I glanced at my watch and noted that the first of my appointments with my rescheduled patients began in twenty minutes in my downtown office. Emily needed fresh water. I filled her bowl and hustled out the door.
Our home is at the end of a dirt and gravel lane that Lauren and I share with only two other residents-our neighbor across the way, Adrienne, and her son, Jonas. By default, any traffic on the lane is either heading to one of our homes-or more likely the case-the driver is lost. Vehicles almost never park on our lane. Not only is there no reason, but there is also no room. The lane is barely wide enough for two small cars, and the shoulders are as soft as cotton candy.
So I was perplexed by the white Nissan Pathfinder that I saw parked on the west shoulder of the lane when I climbed into my car to go to my office after lunch.
I was sure the car hadn't been there when I'd ridden my bike home an hour or so earlier.

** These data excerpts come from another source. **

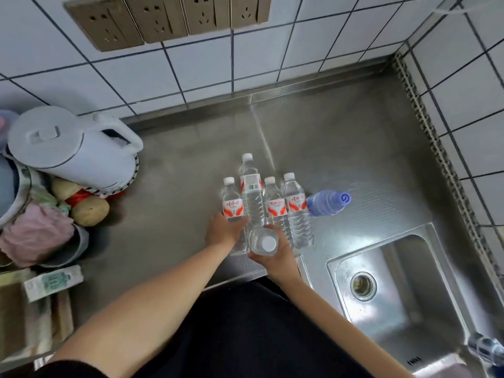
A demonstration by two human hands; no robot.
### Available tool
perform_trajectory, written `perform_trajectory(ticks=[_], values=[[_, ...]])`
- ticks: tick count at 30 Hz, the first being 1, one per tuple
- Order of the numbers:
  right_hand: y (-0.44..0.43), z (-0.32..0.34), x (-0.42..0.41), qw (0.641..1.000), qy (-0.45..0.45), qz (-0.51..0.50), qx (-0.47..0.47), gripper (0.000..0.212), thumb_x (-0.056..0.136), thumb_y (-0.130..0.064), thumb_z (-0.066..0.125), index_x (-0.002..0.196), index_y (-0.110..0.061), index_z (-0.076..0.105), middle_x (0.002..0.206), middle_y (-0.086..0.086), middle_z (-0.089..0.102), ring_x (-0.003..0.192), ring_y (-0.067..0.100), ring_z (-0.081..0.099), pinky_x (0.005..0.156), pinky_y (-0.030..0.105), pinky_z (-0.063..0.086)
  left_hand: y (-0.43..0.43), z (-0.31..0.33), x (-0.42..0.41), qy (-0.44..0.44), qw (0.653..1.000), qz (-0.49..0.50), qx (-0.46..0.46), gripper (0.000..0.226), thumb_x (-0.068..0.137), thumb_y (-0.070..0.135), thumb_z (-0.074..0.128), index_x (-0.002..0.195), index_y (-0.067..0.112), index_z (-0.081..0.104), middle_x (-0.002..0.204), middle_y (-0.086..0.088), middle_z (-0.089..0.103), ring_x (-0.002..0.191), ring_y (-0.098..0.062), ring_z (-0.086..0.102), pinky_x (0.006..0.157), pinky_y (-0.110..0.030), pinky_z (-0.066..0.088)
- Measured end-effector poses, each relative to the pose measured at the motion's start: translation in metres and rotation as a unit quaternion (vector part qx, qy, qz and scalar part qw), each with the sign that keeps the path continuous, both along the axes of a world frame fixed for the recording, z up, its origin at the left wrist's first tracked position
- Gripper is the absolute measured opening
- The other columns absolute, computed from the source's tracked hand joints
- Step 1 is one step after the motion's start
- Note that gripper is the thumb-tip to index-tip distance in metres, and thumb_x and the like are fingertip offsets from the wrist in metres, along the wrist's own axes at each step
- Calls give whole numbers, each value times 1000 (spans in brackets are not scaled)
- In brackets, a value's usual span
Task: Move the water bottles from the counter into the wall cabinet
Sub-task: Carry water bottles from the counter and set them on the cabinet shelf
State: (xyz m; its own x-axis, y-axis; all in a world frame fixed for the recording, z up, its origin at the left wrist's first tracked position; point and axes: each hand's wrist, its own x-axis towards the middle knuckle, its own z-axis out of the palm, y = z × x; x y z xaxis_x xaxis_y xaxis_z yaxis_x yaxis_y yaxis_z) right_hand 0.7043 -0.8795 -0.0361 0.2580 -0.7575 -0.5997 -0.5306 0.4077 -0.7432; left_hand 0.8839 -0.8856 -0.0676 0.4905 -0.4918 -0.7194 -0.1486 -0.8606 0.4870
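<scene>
1. Stood at the pick-up step: water bottles [272,203] clustered upright mid-counter [169,214], just left of the sink [395,296]; cabinet out of view.
2. Left hand [222,231] wrapped around the base of the leftmost bottle [231,205].
3. Right hand [275,257] closed around a nearer bottle [264,243], cap toward the camera.
4. Blue bottle [327,203] lay on its side beside the cluster.
5. Called next, probably, for lifting both straight up, clear of neighbours, toward the cabinet.
</scene>
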Motion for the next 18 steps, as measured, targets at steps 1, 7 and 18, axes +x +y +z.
perform_trajectory(ticks=[1, 7, 18], values=[[-2, -2, -2, 1000, -1, 1, 8, 80, 70, -16, 99, 136, -33, 56, 128, -9, 69, 119, -5, 61, 91, 10, 47, -1, -1, 3, 20, 1000, -3, -2, 36, 88, 55, 80, 103, 23, 77, 95, 4, 78, 87, -21, 75, 74, -32, 56], [-10, -3, -7, 1000, 4, 18, 16, 76, 69, -18, 99, 126, -47, 58, 110, -32, 70, 105, -20, 60, 78, -1, 46, 21, 8, 25, 90, 995, -14, -33, 7, 91, 26, 79, 92, 31, 74, 86, 11, 78, 85, -10, 74, 77, -31, 56], [-18, 44, -14, 993, -104, 27, 54, 56, 72, -18, 98, 118, -38, 72, 112, -7, 82, 103, 8, 78, 82, 16, 59, 162, 97, 49, 16, 991, 82, -107, 61, 66, 52, 86, 121, 49, 60, 110, 17, 78, 97, -5, 76, 88, -39, 61]])
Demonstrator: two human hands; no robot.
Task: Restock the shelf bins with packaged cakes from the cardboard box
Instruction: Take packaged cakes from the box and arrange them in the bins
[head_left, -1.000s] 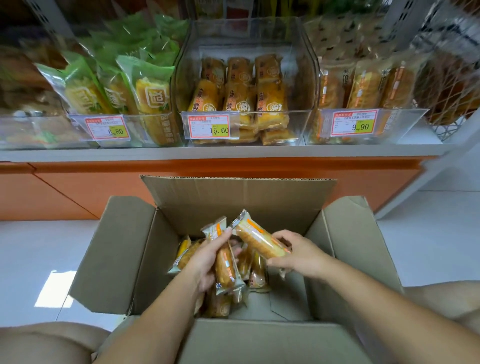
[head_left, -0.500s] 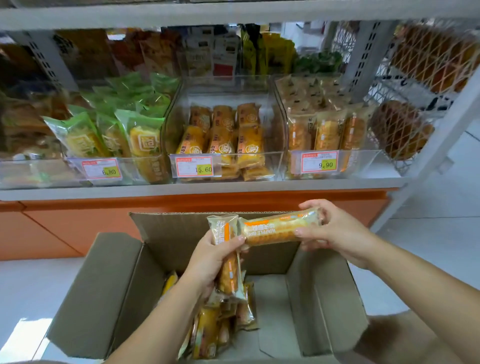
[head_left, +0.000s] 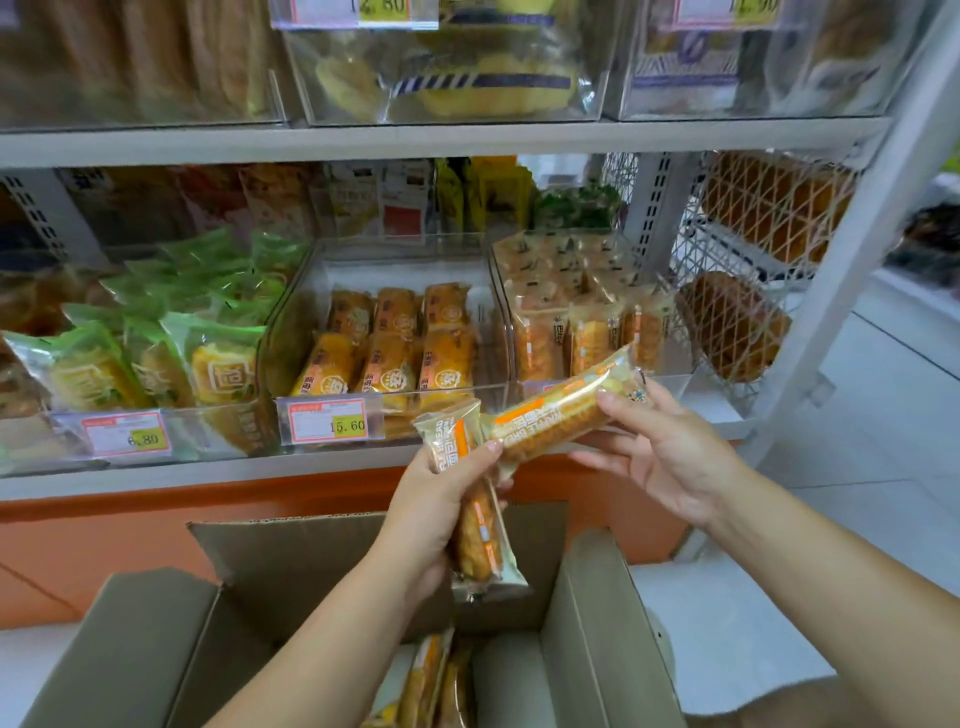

I slowed my own car to a crawl as I edged past it.
I didn't see a driver at first, so I stopped just opposite the car. A man suddenly sat up on the front seat. He appeared to be as startled as I was.
I waved hello and lowered my window. So did he.
"Hi," he said through a mouthful of food. He was listening to a country station on his radio.
I wasn't.
"Hello," I said.
"Can I help you?"
He swallowed and smiled.
"No. No. Don't think so."
The man was young, mid-twenties at the most. Wide shoulders, crew cut, small silver earring in his left ear. He held a drink cup from Wendy's in his right hand and a single French fry in the other. The French fry was long, laden with ketchup, and was drooping in the middle.
Farther down the lane Jonas was home alone with his nanny. I wasn't comfortable having this stranger parked down the road from their house when I wasn't around.
I said, "This is private property." "Really?" he said.
"I didn't know that. I'll just go, I guess." Although he wouldn't look me in the eye, he could hardly have been more polite.
I wrote the license-plate number of his SUV in the dust on my dashboard as I pulled away. I waited down near South Boulder Road until I saw his car leave the neighborhood.
I was late for my one-thirty patient.
I saw two patients in succession, after which I had a half-hour break-which barely gave me time to walk over to the Downtown Boulder Mall to pick up a part I'd ordered for my bike and grab something to eat to hold me over until dinner.
I rushed out the back door of my office and down the driveway to the street. In my rush I almost missed noticing the white Nissan Pathfinder that was parked at the curb in front of the building. When I saw it I stopped in my tracks and looked over my shoulder. My heart rate jumped as I walked up to the car. No driver was sitting inside. I looked for a Wendy's bag on the seat. The car was tidy.
I walked to the front bumper and checked the license plate. It matched the one I'd scribbled in my dashboard dust earlier that afternoon.
I immediately accepted the obvious: that the presence of this vehicle first near my home and next in front of my office was not a coincidence. The echo of yesterday's gunplay hadn't quieted in my head, so I spun on my heels to go back inside to call Sam Purdy and ask him to check out the license-plate number for me. That's when I saw the young man who had been sitting in the car on the lane earlier in the day. He was perched on the rickety porch swing on the rickety front porch of the little Victorian house that contained my psychology office.
He was reading the Boulder Planet.
I hustled up the concrete walk. He didn't notice my approach. He was engrossed in the newspaper, humming something. Something country.
I stood on one of the steps and said, "Hello again. I think you may be looking for me."
"What? Oh. Darn. It's you again. Hello." He made a mess of folding the newspaper and stood up. He towered over me by at least ten or eleven inches.
Subtracting for the stair tread I was on, that made him six six or so.
Involuntarily I took a sideways step away from him. I said, "Yes. It's me."
"I didn't see you coming. I saw your car in back and expected you would come out this other door, here." He pointed at the front door of the building, then proceeded to wipe his palms on the thighs of his khakis. Before he spoke, he swallowed.
"Hello, then. I'm, I'm Kevin." He held out his hand for me to shake.